• [Data records]:
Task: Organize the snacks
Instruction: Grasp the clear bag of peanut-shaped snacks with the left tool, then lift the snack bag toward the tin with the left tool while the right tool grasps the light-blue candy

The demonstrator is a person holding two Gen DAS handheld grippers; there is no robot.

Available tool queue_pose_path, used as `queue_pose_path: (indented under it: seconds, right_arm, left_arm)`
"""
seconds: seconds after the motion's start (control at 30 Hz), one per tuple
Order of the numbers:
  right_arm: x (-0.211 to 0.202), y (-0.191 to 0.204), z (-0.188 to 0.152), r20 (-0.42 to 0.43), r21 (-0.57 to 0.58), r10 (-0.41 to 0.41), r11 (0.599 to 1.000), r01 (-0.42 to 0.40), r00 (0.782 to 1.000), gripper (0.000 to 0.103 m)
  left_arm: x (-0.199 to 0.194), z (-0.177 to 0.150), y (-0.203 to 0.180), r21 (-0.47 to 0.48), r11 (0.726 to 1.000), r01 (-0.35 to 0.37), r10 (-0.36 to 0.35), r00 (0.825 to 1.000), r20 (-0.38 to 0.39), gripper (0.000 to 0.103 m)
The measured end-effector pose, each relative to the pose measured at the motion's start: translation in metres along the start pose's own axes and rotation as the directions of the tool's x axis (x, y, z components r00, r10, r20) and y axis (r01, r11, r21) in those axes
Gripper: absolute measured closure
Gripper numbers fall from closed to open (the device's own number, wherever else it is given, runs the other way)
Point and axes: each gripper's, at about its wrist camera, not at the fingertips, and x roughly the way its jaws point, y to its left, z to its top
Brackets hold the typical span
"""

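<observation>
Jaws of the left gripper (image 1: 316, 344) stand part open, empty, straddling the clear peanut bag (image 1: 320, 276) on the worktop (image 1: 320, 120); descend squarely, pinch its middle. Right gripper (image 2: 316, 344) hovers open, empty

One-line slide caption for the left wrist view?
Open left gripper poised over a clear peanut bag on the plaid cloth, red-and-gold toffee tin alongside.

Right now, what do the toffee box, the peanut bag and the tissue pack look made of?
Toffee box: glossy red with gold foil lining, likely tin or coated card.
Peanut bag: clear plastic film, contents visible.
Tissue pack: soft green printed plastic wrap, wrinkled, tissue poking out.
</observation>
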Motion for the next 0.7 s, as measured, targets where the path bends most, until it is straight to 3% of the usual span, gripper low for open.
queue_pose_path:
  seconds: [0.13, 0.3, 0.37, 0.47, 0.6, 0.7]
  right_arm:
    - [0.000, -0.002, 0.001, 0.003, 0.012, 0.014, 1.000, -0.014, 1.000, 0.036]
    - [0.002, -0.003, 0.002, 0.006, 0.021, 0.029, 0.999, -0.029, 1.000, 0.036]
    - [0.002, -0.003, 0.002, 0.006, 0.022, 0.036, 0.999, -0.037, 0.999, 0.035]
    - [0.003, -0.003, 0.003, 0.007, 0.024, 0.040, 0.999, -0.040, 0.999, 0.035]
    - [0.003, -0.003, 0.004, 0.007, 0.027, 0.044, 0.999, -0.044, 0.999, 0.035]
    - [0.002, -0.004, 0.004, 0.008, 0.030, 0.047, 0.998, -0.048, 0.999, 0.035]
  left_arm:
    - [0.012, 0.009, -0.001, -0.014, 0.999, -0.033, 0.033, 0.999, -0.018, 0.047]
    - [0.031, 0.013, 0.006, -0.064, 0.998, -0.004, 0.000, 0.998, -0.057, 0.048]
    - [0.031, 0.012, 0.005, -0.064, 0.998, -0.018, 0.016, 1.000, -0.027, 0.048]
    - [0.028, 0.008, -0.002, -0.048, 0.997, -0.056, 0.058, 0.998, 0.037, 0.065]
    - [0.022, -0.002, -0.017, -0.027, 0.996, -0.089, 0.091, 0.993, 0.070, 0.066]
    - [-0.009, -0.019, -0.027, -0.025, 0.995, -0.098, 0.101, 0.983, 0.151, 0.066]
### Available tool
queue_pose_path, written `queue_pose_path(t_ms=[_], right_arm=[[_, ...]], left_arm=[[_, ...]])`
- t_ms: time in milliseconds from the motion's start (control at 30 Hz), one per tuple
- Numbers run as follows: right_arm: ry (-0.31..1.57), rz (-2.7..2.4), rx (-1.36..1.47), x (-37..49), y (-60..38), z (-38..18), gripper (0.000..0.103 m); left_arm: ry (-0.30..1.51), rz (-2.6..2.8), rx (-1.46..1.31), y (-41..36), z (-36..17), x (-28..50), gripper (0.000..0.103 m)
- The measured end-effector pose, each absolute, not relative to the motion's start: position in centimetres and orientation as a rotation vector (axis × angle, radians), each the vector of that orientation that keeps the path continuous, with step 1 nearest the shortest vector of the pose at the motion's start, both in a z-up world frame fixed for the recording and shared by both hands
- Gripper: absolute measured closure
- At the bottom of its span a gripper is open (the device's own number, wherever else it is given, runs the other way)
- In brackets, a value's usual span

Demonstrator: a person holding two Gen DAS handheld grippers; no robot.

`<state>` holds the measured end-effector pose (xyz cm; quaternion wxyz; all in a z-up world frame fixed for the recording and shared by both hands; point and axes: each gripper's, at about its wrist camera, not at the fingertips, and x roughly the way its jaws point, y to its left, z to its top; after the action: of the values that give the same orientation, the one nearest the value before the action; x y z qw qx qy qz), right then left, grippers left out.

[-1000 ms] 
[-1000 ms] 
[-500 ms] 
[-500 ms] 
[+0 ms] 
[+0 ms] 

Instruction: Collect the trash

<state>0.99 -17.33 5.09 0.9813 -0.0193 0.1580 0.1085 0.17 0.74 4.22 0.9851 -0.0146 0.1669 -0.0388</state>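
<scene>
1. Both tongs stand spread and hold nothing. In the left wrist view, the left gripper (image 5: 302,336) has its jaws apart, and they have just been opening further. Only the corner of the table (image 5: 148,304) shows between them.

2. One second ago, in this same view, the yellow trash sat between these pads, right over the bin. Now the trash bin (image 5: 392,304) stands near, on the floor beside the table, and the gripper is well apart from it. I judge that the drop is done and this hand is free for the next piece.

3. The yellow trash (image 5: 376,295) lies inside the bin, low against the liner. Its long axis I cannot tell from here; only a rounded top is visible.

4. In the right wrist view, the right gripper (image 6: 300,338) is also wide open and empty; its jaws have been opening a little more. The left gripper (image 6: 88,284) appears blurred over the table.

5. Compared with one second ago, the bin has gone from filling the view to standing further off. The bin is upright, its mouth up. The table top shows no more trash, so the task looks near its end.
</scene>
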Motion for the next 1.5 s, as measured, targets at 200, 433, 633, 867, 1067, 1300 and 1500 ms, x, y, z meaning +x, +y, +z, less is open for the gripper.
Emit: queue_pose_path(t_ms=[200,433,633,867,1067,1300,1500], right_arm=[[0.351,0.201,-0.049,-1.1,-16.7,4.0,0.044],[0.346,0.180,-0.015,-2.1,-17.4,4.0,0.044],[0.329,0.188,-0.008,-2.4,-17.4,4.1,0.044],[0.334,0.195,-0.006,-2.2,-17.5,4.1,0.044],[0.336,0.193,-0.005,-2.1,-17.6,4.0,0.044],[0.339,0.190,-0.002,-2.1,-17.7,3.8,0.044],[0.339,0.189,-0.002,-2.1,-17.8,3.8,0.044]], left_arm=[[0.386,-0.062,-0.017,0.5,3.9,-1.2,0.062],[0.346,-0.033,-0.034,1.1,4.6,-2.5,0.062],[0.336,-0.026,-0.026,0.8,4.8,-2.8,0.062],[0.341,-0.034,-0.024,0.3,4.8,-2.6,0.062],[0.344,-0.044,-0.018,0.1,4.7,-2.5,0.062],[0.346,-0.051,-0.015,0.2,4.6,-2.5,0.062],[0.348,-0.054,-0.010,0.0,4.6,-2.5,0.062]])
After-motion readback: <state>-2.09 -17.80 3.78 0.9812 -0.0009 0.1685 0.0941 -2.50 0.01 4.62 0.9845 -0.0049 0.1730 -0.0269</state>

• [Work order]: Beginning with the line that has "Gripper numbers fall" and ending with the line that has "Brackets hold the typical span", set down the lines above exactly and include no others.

• [Task solution]:
Gripper numbers fall from closed to open (the device's own number, wherever else it is given, runs the other way)
Point and axes: each gripper's, at about its wrist camera, not at the fingertips, and x roughly the way its jaws point, y to its left, z to its top
Brackets hold the typical span

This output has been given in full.